È intelligente dunque il "lavoro di fino" che sta compiendo, con pazienza, coraggio e molto buonsenso, l'Osservatorio presieduto da Mario Virano. L'illustrazione fatta ieri ai sindaci sulle novità del disegno del percorso, sui costi e benefici di un'opera infrastrutturale gigantesca, ma strategica per l'Europa, e dunque anche per l'Italia, è stata efficace se, ad esempio, Piero Fassino ha potuto dichiarare che si è trattato di una esposizione «esaustiva» e se il Governatore Roberto Cota ha potuto dire che «le scelte le fa la maggioranza ma vanno spiegate». Cosa ieri realizzata con cura puntuale e con toni pacati anche durante le fasi di confronto più concitato.

Il tracciato è stato ridotto, scandito in nuove fasi operative che consentono anche di gestire al meglio le conseguenze ambientali dei grandi lavori. Il materiale sarà trasportato tutto su rotaia, le vibrazioni gestite ai livelli minimi; Susa avrà una stazione internazionale; il raccordo con la vecchia ferrovia valorizzerà appieno, e per un tratto più lungo, il buon potenziale del vecchio tracciato. Chi ha negoziato non il "no a prescindere" ma il miglioramento, giorno dopo giorno, della fase esecutiva dell'opera può ben dire di avere ottenuto grandi risultati. Il più grande però lo ottiene il Paese tutto perché l'Italia resta a testa alta in Europa senza lo stigma dell'inaffidabilità.
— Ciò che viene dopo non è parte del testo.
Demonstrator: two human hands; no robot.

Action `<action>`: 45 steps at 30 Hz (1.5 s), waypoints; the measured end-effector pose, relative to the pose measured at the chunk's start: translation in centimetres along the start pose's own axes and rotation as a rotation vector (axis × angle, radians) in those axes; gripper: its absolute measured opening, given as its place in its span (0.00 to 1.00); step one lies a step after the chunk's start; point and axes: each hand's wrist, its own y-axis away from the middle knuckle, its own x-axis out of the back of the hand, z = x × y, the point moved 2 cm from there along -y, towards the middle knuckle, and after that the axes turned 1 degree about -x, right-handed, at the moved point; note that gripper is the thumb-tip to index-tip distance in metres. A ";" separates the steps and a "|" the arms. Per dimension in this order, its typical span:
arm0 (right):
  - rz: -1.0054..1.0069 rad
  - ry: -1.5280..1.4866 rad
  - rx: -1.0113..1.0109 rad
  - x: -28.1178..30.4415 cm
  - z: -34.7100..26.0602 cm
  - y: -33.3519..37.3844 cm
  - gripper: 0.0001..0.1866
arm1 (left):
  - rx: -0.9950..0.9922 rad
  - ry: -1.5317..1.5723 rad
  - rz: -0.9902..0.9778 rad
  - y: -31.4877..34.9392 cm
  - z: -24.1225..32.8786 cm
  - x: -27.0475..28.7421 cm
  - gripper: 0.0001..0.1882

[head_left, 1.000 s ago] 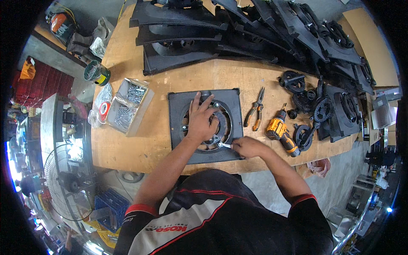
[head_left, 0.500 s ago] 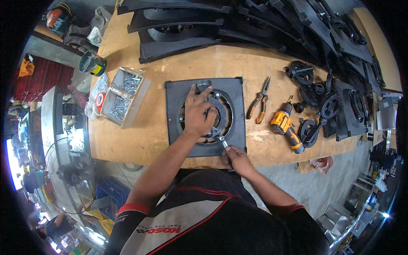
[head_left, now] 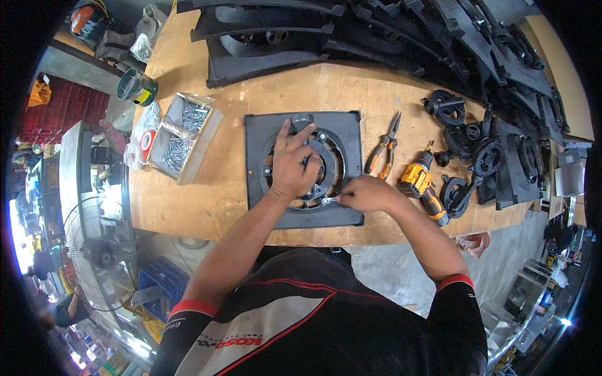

È importante che la discussione sia rimasta entro il canone del confronto civile e argomentato. Ne guadagna il risultato concreto e la consistenza del consenso. Ben altro schema rispetto a quello di chi occupa le sale dove deve parlare il procuratore Giancarlo Caselli o di chi occupa le strade per far valere una posizione sempre più ideologica e ossificata sull'idea dello scontro per lo scontro. Così non si va da nessuna parte e non basta autodefinirsi "nuovi partigiani" per acquisire una patente morale o politica. In gioco c'è la credibilità di un intero Paese, la sua voglia di credere nel futuro, la sua stessa articolazione della democrazia "applicata". Non basta un no.